Bloomberg Technoz, Jakarta - Pusat data (data center) yang terus berkembang bisa dibilang terlalu boros energi untuk memenuhi tuntutan kecerdasan buatan. Oleh karena itu, pusat data didesak agar berinvestasi dalam pembangkit tenaga surya dan angin baru yang cukup untuk sepenuhnya menutupi kebutuhan listrik mereka.
Di Australia, para menteri energi negara bagian dan federal sepakat bahwa pusat data di seluruh negeri harus "sepenuhnya mengimbangi" kebutuhan listrik mereka melalui investasi dalam pembangkit energi terbarukan dan penyimpanan energi baru.

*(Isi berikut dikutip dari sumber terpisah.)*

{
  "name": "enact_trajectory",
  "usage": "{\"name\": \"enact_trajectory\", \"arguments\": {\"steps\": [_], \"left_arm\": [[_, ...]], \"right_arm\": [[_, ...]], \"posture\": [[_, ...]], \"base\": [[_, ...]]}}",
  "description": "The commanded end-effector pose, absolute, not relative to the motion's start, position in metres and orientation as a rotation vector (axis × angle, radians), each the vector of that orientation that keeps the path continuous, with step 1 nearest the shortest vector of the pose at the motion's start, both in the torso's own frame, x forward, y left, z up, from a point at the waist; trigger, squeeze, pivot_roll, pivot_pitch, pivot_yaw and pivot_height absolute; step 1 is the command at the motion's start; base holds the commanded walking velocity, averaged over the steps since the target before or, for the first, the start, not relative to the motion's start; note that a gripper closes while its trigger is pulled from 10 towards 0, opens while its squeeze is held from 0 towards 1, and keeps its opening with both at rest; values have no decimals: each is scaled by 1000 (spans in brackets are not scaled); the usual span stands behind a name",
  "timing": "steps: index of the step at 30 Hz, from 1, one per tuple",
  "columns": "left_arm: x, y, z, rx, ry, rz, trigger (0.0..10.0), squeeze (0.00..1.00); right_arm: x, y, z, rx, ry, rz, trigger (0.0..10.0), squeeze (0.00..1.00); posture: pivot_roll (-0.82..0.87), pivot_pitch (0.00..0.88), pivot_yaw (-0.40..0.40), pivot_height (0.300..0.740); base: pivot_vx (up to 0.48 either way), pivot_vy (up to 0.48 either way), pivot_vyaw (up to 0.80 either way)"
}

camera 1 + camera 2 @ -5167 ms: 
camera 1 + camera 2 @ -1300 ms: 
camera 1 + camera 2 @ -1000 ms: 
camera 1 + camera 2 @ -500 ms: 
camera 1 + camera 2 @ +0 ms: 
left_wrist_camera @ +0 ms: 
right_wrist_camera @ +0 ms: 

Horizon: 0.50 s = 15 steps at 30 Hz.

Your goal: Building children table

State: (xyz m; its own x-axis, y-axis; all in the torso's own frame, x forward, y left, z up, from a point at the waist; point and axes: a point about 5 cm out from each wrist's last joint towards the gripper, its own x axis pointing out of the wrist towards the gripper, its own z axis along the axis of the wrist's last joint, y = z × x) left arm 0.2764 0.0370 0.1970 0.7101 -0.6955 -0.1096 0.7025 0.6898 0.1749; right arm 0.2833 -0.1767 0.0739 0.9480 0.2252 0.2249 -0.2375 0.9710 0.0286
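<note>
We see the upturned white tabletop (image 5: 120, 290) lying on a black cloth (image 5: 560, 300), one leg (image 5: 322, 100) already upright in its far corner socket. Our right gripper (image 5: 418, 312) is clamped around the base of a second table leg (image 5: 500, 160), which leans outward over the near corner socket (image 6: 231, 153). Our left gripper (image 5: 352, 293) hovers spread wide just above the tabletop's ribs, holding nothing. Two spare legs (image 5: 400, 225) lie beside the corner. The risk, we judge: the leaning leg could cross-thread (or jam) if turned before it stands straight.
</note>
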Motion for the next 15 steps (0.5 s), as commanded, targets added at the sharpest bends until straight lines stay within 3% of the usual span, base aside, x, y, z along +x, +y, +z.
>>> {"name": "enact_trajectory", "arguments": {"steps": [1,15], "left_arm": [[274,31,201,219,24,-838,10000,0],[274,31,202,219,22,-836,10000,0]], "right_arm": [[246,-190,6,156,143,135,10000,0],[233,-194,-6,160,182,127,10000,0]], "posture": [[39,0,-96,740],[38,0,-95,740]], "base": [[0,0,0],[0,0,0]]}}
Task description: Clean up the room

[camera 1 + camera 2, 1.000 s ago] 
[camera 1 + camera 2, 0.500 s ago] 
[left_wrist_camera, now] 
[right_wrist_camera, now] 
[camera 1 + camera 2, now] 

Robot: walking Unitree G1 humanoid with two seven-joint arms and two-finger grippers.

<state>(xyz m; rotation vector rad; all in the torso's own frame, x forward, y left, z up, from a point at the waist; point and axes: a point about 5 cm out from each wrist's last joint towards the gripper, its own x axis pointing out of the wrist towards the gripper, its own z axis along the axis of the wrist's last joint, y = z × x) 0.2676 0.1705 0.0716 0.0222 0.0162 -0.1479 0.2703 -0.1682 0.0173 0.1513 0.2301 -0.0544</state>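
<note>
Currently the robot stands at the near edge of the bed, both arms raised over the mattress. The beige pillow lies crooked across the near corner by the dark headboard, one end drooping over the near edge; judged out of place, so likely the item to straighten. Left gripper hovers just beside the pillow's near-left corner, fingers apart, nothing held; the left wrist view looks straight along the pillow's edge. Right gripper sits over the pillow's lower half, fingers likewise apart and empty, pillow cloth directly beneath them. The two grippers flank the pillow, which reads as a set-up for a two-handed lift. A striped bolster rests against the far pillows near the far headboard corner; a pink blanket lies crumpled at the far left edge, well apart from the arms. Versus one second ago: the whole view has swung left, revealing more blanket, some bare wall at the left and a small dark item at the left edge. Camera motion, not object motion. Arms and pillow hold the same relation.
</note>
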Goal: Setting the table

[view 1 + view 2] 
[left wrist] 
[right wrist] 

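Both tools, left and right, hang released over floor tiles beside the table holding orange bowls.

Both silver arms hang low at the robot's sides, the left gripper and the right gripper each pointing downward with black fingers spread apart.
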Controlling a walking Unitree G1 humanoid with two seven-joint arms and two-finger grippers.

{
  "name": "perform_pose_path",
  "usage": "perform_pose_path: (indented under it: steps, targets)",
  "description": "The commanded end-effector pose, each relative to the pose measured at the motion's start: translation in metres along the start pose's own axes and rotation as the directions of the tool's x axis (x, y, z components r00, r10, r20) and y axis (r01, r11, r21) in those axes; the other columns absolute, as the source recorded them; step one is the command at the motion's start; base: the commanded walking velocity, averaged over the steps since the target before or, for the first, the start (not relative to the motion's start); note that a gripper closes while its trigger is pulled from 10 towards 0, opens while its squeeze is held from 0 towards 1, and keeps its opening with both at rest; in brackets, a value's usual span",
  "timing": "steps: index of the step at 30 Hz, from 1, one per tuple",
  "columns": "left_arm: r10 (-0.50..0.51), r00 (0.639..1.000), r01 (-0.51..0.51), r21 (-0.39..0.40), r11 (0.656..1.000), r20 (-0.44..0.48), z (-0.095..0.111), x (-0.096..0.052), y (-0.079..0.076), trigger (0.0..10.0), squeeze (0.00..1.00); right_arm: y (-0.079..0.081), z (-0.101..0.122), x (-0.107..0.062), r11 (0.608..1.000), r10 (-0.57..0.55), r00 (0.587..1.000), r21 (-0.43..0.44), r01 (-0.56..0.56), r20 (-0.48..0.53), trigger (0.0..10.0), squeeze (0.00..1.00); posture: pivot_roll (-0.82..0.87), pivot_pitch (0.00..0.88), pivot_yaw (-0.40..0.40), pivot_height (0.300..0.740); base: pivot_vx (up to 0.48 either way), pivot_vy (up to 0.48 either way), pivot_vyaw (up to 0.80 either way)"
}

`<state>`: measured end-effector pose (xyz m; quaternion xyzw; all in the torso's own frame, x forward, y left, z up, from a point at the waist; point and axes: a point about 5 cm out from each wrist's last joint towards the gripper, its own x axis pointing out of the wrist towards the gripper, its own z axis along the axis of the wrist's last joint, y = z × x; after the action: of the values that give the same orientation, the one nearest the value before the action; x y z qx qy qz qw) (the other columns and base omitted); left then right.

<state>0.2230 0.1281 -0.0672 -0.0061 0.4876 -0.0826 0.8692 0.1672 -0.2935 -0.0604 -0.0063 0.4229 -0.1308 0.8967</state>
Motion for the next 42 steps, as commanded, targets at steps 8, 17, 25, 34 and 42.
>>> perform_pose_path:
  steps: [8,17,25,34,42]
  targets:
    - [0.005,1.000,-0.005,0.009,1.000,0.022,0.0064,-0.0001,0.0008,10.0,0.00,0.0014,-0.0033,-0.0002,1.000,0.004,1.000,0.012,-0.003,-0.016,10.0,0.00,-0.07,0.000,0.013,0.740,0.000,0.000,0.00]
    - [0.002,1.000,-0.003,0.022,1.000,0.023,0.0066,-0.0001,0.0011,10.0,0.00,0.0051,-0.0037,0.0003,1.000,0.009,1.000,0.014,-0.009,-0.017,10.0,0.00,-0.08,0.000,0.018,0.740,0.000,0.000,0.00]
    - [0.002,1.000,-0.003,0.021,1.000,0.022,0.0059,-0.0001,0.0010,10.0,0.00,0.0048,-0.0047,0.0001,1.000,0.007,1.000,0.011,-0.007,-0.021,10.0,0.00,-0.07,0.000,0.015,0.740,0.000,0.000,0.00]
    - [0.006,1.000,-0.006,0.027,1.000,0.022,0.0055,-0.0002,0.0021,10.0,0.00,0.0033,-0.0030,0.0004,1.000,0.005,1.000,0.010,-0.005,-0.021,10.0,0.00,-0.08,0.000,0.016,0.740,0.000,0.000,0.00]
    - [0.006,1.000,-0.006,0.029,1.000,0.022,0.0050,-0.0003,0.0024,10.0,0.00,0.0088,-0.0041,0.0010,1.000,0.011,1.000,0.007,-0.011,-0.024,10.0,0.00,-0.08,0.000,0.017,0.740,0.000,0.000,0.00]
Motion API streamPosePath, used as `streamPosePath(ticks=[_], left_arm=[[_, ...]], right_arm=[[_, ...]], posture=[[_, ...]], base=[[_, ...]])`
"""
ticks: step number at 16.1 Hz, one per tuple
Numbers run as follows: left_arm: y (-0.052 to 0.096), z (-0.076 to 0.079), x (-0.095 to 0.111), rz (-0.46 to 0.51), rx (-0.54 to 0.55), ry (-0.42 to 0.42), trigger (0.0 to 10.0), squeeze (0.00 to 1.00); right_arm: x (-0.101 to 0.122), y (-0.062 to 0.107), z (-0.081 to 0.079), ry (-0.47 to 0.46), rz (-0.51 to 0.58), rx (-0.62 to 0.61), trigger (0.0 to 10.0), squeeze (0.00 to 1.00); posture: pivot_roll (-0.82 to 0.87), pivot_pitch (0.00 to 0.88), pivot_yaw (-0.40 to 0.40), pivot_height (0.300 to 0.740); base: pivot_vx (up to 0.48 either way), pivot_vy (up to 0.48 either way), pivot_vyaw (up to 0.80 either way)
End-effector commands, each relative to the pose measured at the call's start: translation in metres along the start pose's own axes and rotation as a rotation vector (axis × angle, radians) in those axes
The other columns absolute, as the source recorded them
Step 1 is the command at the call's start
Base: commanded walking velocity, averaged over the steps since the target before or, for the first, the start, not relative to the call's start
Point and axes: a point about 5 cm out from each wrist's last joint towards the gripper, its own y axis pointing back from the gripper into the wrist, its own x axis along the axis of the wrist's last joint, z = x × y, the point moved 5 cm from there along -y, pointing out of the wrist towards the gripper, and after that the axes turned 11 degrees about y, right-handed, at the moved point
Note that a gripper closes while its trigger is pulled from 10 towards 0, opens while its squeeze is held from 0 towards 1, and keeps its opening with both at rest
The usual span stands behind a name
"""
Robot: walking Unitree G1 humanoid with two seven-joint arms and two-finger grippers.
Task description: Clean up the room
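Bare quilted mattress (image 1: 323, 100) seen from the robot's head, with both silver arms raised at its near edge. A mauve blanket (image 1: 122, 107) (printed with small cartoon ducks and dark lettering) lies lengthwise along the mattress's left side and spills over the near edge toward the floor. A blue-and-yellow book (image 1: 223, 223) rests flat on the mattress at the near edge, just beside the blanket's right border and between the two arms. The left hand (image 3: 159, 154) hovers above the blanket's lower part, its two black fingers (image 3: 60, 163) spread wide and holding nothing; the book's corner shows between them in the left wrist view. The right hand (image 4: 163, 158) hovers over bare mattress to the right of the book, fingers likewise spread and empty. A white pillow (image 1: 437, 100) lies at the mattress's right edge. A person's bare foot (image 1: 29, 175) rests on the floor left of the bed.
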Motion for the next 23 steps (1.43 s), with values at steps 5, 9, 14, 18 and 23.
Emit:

Menyitir Guardian, Rabu (13/5/2026), upaya, yang didukung oleh seluruh menteri kecuali menteri dari Queensland, juga menyatakan bahwa pusat data harus menyediakan "layanan fleksibilitas permintaan"—langkah-langkah yang memungkinkan pusat data mengontrol jumlah listrik yang diambil dari jaringan.
Terdapat penolakan yang semakin meningkat terhadap tren pembangunan pusat data besar, terutama di kawasan pemukiman.
Selain membutuhkan listrik dalam jumlah besar, pusat data juga akan memberi tekanan pada pasokan air untuk pendinginan.